Transformation, the theme of the festival, is a fitting one as Israel and the world changes rapidly amid the COVID-19 pandemic. PHOTO IS:RAEL aims to explore the theme “from multiple perspectives, interpretations, and innovative methods of representation” through topics such as birth and death, human and natural worlds, and the digital age.
“When we decided on a theme for the festival almost a year ago, we could not have imagined how relevant it would become in our lives. The open call for the festival was already online when countries all over the world started to shut themselves off one by one. Amidst all the anxiety and uncertainty, we were excited and surprised to keep receiving fascinating and stirring bodies of work on the theme of transformation,” said Anner when she announced the Open Call 2020 winners last year.
But it was important for the team to not put on a pandemic-focused festival, Anner wrote, and they were delighted to find submissions largely did not center on the crisis. Instead, many of the photographers offered diverse and thought-provoking interpretations of the transformation concept. While some explored the impact of political upheaval, others focused on transformation in private lives.

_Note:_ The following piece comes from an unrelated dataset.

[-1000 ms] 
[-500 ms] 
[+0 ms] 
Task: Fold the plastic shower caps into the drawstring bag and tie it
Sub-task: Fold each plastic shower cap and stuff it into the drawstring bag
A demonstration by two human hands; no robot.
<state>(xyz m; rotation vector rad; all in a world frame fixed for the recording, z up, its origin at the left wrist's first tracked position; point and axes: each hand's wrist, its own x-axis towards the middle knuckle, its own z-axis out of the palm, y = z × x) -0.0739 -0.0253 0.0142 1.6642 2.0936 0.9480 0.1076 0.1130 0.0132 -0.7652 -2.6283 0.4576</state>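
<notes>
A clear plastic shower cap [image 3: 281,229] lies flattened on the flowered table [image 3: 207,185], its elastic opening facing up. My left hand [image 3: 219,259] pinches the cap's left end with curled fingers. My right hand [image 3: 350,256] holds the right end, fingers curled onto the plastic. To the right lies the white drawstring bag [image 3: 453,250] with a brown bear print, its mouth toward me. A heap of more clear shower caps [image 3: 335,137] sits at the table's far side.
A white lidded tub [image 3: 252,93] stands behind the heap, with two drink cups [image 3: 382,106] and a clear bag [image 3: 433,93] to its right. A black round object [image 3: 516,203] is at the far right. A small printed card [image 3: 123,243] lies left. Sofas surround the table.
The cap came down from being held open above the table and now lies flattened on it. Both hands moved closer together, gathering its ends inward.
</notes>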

In Rahat, exhibitions depicting local Bedouin identity and tradition were front and center. In “Life In Bedouin Localities in the Negev,” Bedouin photographers like Basma Abu Huti and Sarah Shehadeh explore issues of identity, otherness, the status of women, home, tradition, respect, and social convention.
Shehadeh is a Bedouin artist currently living and working in Arad. Her exhibit, The Voice of Silence, curated by Drorit Chechik, focuses on identity and the cultural and spiritual life of Bedouin and Arab women in Israel as they straddle the boundaries between traditional culture and a desire for progress and self-fulfillment. Her works respond to socio-cultural situations within Arab society from a feminine point of view and invite people to engage in discourse within a changing reality where women’s voices are often dismissed or silenced.
Another exhibit in Rahat, Hope, presents a selection of works by local photographers and graduates of the PHOTO IS: VOICE method instructors’ course offered by PHOTO IS:RAEL this year. The participants have begun to instruct groups made up of youths from Rahat in photography as part of the organization’s social outreach efforts.
In all, 20 international photographers were shortlisted by PHOTO IS:RAEL as finalists for the Meitar Award for Excellence in Photography, a collaboration between the organization and the Zvi and Ofra Meitar Family Fund.
London-based photographer Rhiannon Adam was named the winner and received a $20,000 grant for the publication of a professional photography book.
The other finalists’ works are showcased in Rahat as part of a group exhibit.